FREE Food Allergy Resource Fair at the Hopkins Eisenhower Community Center, 1001 Highway 7, Hopkins. The Resource Fair will feature allergy‐friendly food and product companies offering food samples, coupons and detailed information on product safety and benefits.  Kids’ craft table, silent auction, “Ask the Allergist” booth, too. Hosted by nonprofit organization Food Allergy Support Group of Minnesota FASGMN www.foodallergysupportmn.org  FFI 763‐220‐0289 .

Soup’s On!

When it’s damp & cold like today all I want is a big bowl of hot soup. The great thing about soup is you can throw all the ingredients in a crockpot overnight or while you’re at work. Here are 3 of my faves, all vegan, low-fat and high-fiber. 

Kale & Yam Soup, above, and Parsnip-Celery Soup, below (my photo).

The Parsnip Celery Soup will be featured in my upcoming community education classes, “Healthful Holiday Dishes”, being offered at both Inver Grove Heights Community Center and Robbinsdale Middle School, Sat Nov 3 11.30am and Wed Nov 7 6.30pm, respectively. Register now! (I’ll post links and lesson plan later today.)

PARSNIP & CELERY SOUP. Vegan, Gluten-free, Paleo-friendly. Made this last spring for St Patrick’s Day and it’s a winner. Incredibly comforting and kid-friendly. I didn’t find a recipe that was perfect (ie dairy-free) after looking online for 5 minutes, so I combined two similar recipes for Parsnip Soup w/ Leeks & Parsley and Celery & Parsnip Soup with Green Onion & Dill Matzo Balls. I wanted to combine celery & parsnip b/c one has starch and the other has fiber, and parsnips have more complex carbs than potatoes. They’re also naturally very sweet.  I also wanted to stretch parsnips which shrink when cooked.

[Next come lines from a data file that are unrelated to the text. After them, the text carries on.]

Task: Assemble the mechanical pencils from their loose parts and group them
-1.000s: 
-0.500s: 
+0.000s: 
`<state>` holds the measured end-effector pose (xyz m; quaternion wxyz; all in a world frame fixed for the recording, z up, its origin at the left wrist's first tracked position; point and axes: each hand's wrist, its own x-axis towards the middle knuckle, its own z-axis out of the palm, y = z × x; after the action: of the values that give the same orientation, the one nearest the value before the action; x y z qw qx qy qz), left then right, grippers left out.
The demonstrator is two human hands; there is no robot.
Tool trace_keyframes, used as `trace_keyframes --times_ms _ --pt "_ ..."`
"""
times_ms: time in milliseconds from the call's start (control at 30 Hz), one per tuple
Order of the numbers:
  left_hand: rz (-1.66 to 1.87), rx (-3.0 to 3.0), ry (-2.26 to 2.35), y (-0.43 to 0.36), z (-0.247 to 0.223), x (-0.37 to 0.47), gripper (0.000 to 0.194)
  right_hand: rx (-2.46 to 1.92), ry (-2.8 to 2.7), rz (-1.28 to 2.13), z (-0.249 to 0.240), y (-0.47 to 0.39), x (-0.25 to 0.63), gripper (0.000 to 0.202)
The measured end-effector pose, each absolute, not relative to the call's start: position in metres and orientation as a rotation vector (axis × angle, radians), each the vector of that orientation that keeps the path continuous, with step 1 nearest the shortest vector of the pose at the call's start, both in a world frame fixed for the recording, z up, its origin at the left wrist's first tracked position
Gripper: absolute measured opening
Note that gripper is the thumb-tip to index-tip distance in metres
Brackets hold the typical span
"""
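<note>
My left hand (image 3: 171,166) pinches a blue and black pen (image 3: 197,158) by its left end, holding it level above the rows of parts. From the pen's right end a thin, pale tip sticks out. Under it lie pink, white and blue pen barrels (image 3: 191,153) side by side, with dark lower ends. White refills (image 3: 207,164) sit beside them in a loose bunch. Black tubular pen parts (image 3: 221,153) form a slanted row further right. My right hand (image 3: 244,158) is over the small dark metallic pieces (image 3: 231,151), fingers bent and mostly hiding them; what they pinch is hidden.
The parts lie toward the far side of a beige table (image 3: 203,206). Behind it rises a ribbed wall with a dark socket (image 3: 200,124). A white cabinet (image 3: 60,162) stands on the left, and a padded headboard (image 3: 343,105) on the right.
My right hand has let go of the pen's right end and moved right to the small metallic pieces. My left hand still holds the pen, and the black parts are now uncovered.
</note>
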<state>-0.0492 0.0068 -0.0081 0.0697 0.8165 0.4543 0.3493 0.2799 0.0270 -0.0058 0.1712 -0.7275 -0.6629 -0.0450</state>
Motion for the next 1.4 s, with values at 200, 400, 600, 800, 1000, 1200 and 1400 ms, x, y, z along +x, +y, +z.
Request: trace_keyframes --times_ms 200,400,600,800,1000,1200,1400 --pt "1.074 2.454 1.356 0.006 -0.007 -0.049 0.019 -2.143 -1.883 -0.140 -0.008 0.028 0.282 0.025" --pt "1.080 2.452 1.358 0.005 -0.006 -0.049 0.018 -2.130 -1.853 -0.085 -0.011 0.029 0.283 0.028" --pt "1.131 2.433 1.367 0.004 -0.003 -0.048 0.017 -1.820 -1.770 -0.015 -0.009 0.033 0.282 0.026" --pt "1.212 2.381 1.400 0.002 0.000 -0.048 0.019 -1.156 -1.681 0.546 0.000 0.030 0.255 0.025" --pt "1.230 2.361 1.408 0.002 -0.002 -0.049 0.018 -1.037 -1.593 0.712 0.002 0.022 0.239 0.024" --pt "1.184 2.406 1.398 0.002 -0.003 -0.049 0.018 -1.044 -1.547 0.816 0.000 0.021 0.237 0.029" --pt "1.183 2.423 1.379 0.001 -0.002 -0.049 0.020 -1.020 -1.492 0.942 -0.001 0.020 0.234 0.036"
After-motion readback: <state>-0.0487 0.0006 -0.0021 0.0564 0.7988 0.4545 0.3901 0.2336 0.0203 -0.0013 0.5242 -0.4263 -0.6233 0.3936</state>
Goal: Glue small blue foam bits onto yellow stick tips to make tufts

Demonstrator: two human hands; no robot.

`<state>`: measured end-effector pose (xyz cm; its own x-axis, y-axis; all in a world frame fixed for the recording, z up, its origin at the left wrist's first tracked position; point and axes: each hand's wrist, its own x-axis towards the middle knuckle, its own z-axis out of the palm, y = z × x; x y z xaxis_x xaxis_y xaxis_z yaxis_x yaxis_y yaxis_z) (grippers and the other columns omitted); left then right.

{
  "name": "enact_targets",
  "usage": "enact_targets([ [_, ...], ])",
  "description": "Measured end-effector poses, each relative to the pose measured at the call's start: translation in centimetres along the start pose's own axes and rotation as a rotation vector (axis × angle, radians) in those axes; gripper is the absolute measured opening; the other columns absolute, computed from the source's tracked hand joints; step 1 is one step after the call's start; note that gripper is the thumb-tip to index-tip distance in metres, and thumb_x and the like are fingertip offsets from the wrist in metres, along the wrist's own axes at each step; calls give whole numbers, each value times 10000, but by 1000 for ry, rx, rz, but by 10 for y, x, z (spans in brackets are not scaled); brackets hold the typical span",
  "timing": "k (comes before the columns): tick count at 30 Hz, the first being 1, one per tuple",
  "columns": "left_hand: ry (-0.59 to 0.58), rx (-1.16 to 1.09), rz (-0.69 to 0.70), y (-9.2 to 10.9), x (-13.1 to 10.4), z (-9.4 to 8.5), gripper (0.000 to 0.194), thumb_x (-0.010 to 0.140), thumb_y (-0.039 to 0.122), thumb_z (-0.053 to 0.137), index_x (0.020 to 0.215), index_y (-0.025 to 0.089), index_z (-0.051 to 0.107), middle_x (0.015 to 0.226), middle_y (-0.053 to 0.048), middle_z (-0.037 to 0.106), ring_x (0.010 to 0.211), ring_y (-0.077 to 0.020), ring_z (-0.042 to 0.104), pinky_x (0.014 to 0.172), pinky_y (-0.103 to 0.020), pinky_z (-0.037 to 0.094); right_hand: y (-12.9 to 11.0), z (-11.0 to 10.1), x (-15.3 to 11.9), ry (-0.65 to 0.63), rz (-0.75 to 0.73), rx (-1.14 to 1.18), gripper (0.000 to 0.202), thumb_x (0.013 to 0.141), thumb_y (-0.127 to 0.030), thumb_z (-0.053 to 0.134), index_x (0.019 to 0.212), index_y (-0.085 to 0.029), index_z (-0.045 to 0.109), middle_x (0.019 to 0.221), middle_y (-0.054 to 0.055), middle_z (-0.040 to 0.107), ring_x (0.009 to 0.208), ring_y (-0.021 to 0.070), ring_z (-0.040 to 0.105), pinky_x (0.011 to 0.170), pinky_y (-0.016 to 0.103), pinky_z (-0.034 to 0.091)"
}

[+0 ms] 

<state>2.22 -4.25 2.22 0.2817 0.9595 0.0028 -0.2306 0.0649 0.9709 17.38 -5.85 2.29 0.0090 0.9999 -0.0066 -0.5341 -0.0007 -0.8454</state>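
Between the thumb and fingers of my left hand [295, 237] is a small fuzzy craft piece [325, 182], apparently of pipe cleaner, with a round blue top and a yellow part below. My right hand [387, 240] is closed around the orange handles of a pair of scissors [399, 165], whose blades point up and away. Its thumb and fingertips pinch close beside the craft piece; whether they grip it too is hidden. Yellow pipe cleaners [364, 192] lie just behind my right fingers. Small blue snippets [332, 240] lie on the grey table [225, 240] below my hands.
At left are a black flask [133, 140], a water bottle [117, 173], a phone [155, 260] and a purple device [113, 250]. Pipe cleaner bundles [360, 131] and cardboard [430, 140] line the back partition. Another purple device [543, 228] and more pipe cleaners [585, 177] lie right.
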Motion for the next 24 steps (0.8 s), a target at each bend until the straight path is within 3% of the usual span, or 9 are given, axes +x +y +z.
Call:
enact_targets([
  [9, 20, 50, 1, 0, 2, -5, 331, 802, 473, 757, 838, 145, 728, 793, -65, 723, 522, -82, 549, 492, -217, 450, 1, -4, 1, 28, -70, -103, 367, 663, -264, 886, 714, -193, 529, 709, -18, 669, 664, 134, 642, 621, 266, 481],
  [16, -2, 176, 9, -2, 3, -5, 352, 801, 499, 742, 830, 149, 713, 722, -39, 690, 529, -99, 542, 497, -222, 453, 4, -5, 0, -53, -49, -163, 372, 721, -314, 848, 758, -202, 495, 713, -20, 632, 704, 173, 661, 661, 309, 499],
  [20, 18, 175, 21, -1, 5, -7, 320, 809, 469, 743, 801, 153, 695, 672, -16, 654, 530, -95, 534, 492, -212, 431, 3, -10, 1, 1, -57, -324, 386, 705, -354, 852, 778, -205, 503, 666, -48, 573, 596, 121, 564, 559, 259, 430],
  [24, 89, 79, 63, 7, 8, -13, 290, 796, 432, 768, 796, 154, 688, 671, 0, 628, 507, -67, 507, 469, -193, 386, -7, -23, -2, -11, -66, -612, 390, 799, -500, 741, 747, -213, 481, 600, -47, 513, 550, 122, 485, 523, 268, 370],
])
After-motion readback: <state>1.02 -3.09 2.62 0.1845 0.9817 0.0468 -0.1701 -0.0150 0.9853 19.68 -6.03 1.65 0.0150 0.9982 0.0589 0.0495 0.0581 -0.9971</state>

These recipes follow a basic formula for making pureed soup: saute, boil, puree. That’s why I know I can combine them. To customize, I’m skipping the leeks and matzo balls — so it’s a gluten-free soup — and retaining the parsley coulis. I substitute olive oil for butter and skip the cream. You don’t miss the cream at all.

KALE & YAM SOUP. Vegan, Gluten-free, Paleo-friendly. A thick green pureed soup with, count ‘em, 2 Super Foods in a bowl. A nice hot immune-system booster (vs cold smoothies). Flavored with sage & caramelized onions, this is from the “Love Soup” cookbook. I certainly Love that book. The author recommends Japanese yams which are particularly sweet & fragrant, but regular are fine, too. The extreme green-ness may put off some picky people but some clients adore this. It makes you feel healthy and fills you up.

Posole soup with plenty of crunchy garnishes is a hearty Meal in a Bowl (photo from a website).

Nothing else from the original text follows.